Segment Start: EXTRACTED INFORMATION
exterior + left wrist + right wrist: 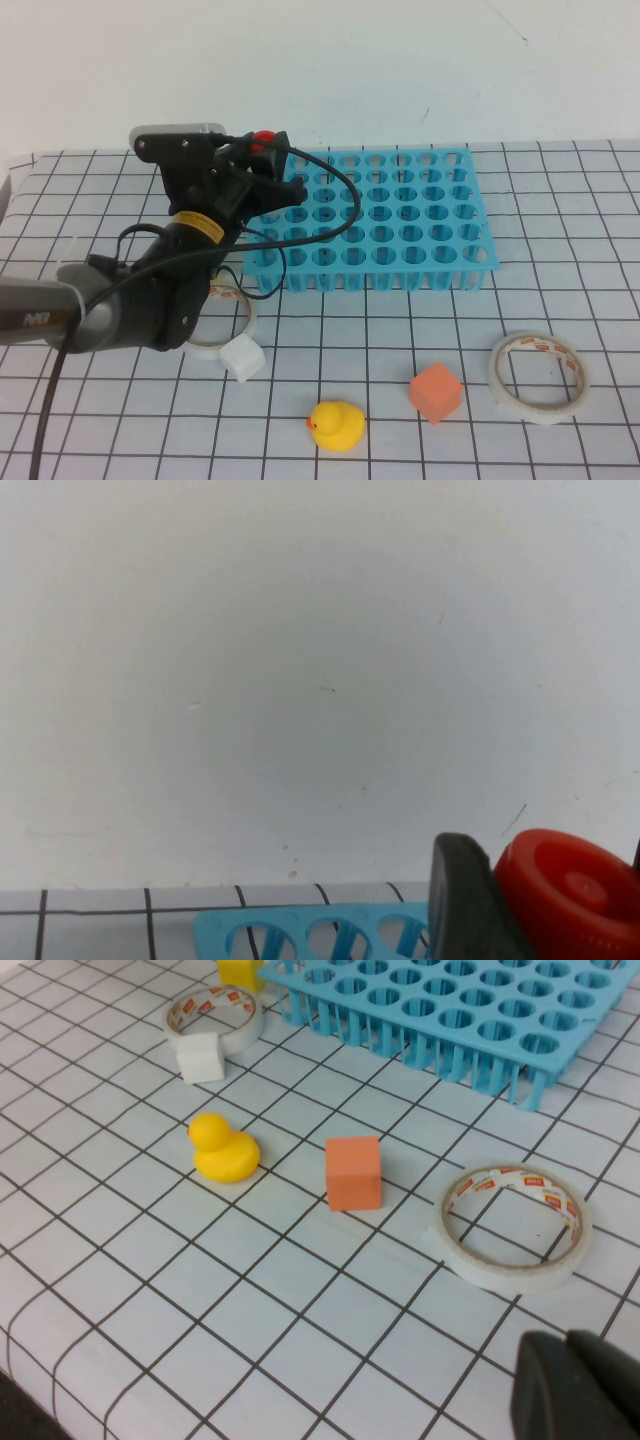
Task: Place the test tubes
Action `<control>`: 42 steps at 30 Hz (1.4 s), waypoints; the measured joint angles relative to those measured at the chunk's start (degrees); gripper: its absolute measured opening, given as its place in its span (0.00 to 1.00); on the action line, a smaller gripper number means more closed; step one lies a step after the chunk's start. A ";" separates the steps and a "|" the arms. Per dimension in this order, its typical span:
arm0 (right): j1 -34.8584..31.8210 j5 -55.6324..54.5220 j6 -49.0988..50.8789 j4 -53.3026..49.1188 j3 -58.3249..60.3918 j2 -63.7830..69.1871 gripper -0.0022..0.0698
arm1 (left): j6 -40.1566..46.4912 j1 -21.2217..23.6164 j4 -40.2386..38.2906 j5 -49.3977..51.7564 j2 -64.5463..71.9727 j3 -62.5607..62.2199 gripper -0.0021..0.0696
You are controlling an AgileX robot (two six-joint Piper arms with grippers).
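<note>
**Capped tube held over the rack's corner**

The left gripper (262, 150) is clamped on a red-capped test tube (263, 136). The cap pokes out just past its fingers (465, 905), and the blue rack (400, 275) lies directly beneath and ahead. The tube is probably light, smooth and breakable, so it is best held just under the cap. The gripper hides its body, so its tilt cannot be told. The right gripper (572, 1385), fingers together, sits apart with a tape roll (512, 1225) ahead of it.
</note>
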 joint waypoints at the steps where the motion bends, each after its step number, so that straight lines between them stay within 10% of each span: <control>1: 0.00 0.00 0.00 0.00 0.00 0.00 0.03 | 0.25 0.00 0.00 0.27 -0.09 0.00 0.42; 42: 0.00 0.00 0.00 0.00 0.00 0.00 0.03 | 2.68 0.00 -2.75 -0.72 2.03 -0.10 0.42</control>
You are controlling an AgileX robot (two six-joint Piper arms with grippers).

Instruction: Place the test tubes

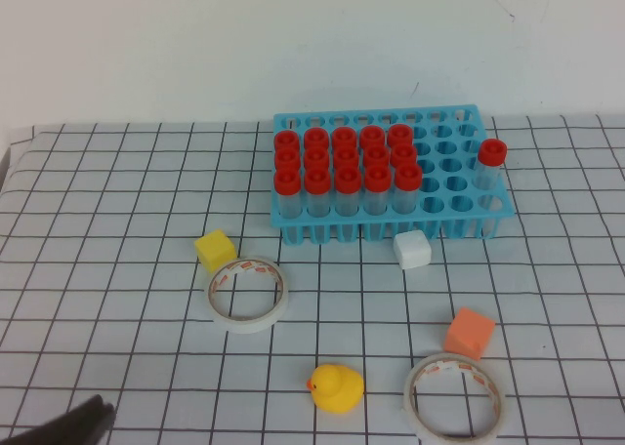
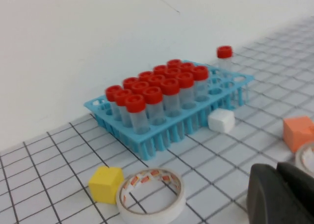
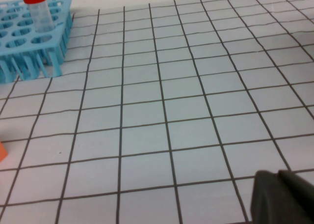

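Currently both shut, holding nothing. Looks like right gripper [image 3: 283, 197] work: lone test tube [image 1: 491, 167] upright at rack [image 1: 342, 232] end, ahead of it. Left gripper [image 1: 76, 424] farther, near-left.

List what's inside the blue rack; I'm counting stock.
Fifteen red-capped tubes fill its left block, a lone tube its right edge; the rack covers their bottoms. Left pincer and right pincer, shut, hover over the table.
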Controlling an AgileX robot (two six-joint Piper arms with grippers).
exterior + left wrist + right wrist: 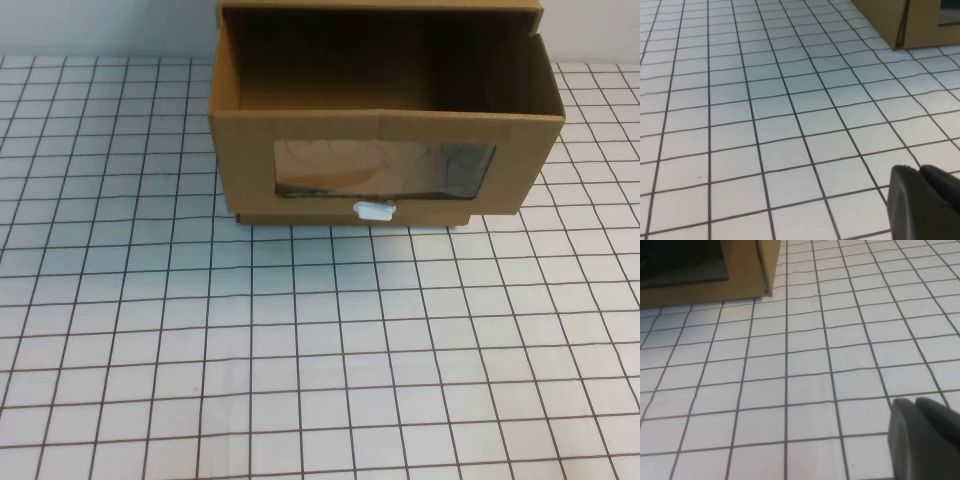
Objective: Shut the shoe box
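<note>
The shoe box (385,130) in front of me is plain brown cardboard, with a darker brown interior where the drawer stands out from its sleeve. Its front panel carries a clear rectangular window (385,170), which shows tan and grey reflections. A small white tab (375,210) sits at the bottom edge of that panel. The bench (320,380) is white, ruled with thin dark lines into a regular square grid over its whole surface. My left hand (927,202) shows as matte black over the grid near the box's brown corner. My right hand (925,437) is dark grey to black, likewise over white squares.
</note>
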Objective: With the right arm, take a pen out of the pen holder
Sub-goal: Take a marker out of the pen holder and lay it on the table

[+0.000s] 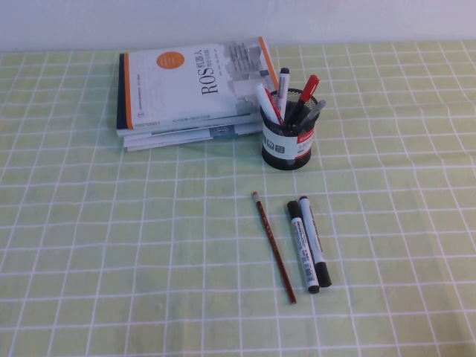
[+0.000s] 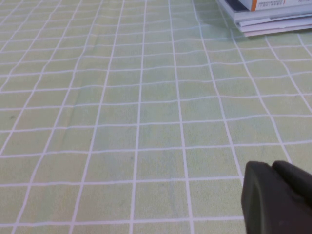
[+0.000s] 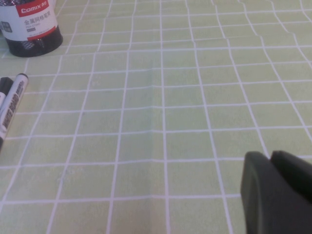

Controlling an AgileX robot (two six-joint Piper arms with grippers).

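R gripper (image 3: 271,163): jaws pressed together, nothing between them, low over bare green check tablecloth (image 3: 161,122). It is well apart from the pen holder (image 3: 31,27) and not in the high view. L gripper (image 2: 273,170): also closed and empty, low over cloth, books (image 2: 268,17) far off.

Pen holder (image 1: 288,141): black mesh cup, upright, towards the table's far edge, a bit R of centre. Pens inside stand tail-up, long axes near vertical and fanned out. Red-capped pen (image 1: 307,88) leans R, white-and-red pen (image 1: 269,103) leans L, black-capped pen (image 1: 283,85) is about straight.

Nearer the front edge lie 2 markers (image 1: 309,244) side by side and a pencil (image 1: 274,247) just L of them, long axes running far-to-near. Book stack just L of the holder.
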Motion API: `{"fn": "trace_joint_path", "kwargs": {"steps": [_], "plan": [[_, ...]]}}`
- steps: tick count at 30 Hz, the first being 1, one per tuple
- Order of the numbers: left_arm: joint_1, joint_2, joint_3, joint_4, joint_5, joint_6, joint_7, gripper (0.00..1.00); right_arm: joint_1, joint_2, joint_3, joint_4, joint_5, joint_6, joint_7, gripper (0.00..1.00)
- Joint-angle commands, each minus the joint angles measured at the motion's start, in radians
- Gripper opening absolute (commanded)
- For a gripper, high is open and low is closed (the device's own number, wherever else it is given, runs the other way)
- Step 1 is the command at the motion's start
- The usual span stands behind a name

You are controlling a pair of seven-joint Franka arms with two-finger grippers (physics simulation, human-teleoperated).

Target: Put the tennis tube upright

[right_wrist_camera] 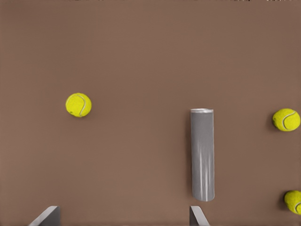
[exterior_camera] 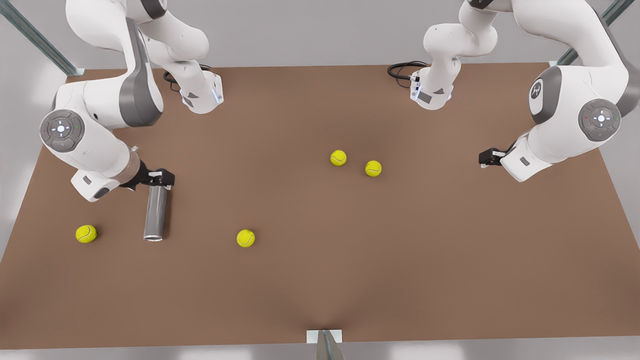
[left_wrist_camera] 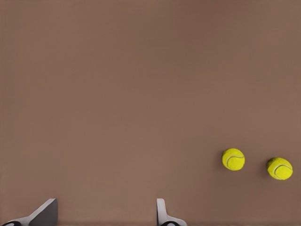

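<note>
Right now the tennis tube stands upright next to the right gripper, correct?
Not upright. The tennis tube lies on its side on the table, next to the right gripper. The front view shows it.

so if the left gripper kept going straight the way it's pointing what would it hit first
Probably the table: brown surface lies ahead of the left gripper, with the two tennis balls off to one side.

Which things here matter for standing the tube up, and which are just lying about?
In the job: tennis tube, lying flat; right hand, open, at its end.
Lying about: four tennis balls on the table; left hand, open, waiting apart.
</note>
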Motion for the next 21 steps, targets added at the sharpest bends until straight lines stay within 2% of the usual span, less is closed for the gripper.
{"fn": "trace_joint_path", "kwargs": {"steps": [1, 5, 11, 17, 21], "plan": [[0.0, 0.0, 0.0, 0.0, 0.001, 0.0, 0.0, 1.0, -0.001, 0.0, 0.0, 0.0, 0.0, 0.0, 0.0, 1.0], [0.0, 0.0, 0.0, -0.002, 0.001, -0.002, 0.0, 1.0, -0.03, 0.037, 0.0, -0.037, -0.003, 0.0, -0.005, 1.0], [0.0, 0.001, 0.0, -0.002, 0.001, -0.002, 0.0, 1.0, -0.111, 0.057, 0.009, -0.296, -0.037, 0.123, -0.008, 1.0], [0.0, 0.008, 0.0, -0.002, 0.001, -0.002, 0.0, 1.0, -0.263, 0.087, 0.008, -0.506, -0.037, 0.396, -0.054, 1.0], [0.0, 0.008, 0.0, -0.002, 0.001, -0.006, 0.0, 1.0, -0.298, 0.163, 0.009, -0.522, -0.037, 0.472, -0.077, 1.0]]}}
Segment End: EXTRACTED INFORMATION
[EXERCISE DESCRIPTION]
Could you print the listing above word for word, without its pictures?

[ANSWER SPACE]
exterior + left wrist + right wrist: 
Task: Place the test tubes
Action `<control>`: 42 steps at 30 Hz (1.4 s), waypoints; the measured joint angles relative to those measured at the chunk's start (degrees); gripper: its absolute measured opening, given as its place in its span (0.00 to 1.00); on the action line, a smaller gripper number means more closed; step one lies a step after the chunk's start. A ";" separates the steps and a "|" the arms. Per dimension in this order, its typical span:
arm0 (right): j1 -34.8584..31.8210 j5 -55.6324..54.5220 j6 -49.0988..50.8789 j4 -53.3026..49.1188 j3 -58.3249..60.3918 j2 -63.7830..69.1871 gripper -0.0022..0.0698
arm1 (left): j6 -40.1566..46.4912 j1 -21.2217..23.6164 j4 -40.2386..38.2906 j5 -49.3977..51.7564 j2 -64.5463..71.9727 j3 -62.5607..62.2199 gripper -0.0021..0.0696
You are controlling an AgileX robot (two six-joint Piper arms with grippers).
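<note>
**Capped tube held over the rack's corner**

The left gripper (262, 150) is clamped on a red-capped test tube (263, 136). The cap pokes out just past its fingers (465, 905), and the blue rack (400, 275) lies directly beneath and ahead. The tube is probably light, smooth and breakable, so it is best held just under the cap. The gripper hides its body, so its tilt cannot be told. The right gripper (572, 1385), fingers together, sits apart with a tape roll (512, 1225) ahead of it.
</note>
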 joint waypoints at the steps where the motion bends, each after its step number, so that straight lines between them stay within 10% of each span: <control>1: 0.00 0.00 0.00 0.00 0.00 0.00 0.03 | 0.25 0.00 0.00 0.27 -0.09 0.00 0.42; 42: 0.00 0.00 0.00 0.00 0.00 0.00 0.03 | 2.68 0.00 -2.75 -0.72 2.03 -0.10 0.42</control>
You are controlling an AgileX robot (two six-joint Piper arms with grippers).

Instruction: Place the test tubes


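Currently both shut, holding nothing. Looks like right gripper [image 3: 283, 197] work: lone test tube [image 1: 491, 167] upright at rack [image 1: 342, 232] end, ahead of it. Left gripper [image 1: 76, 424] farther, near-left.

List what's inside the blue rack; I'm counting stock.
Fifteen red-capped tubes fill its left block, a lone tube its right edge; the rack covers their bottoms. Left pincer and right pincer, shut, hover over the table.
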Controlling an AgileX robot (two six-joint Piper arms with grippers).
exterior + left wrist + right wrist: 
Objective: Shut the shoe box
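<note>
The shoe box (385,130) in front of me is plain brown cardboard, with a darker brown interior where the drawer stands out from its sleeve. Its front panel carries a clear rectangular window (385,170), which shows tan and grey reflections. A small white tab (375,210) sits at the bottom edge of that panel. The bench (320,380) is white, ruled with thin dark lines into a regular square grid over its whole surface. My left hand (927,202) shows as matte black over the grid near the box's brown corner. My right hand (925,437) is dark grey to black, likewise over white squares.
</note>
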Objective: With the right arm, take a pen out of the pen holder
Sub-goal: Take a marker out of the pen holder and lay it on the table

[+0.000s] 
[+0.000s] 
[+0.000s] 

Controlling an AgileX robot (two six-joint Piper arms with grippers).

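R gripper (image 3: 271,163): jaws pressed together, nothing between them, low over bare green check tablecloth (image 3: 161,122). It is well apart from the pen holder (image 3: 31,27) and not in the high view. L gripper (image 2: 273,170): also closed and empty, low over cloth, books (image 2: 268,17) far off.

Pen holder (image 1: 288,141): black mesh cup, upright, towards the table's far edge, a bit R of centre. Pens inside stand tail-up, long axes near vertical and fanned out. Red-capped pen (image 1: 307,88) leans R, white-and-red pen (image 1: 269,103) leans L, black-capped pen (image 1: 283,85) is about straight.

Nearer the front edge lie 2 markers (image 1: 309,244) side by side and a pencil (image 1: 274,247) just L of them, long axes running far-to-near. Book stack just L of the holder.
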Motion API: `{"fn": "trace_joint_path", "kwargs": {"steps": [_], "plan": [[_, ...]]}}`
- steps: tick count at 30 Hz, the first being 1, one per tuple
- Order of the numbers: left_arm: joint_1, joint_2, joint_3, joint_4, joint_5, joint_6, joint_7, gripper (0.00..1.00); right_arm: joint_1, joint_2, joint_3, joint_4, joint_5, joint_6, joint_7, gripper (0.00..1.00)
- Joint-angle commands, each minus the joint angles measured at the motion's start, in radians
- Gripper opening absolute (commanded)
- For a gripper, high is open and low is closed (the device's own number, wherever else it is given, runs the other way)
- Step 1 is the command at the motion's start
- The usual span stands behind a name

You are controlling a pair of seven-joint Franka arms with two-finger grippers (physics simulation, human-teleoperated).

Target: Put the tennis tube upright

[right_wrist_camera] 
[exterior_camera] 
[left_wrist_camera] 

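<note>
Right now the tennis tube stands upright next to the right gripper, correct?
Not upright. The tennis tube lies on its side on the table, next to the right gripper. The front view shows it.

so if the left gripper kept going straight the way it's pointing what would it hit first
Probably the table: brown surface lies ahead of the left gripper, with the two tennis balls off to one side.

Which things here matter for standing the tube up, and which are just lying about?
In the job: tennis tube, lying flat; right hand, open, at its end.
Lying about: four tennis balls on the table; left hand, open, waiting apart.
</note>
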Motion for the next 21 steps, targets added at the sharpest bends until straight lines stay within 2% of the usual span, less is closed for the gripper.
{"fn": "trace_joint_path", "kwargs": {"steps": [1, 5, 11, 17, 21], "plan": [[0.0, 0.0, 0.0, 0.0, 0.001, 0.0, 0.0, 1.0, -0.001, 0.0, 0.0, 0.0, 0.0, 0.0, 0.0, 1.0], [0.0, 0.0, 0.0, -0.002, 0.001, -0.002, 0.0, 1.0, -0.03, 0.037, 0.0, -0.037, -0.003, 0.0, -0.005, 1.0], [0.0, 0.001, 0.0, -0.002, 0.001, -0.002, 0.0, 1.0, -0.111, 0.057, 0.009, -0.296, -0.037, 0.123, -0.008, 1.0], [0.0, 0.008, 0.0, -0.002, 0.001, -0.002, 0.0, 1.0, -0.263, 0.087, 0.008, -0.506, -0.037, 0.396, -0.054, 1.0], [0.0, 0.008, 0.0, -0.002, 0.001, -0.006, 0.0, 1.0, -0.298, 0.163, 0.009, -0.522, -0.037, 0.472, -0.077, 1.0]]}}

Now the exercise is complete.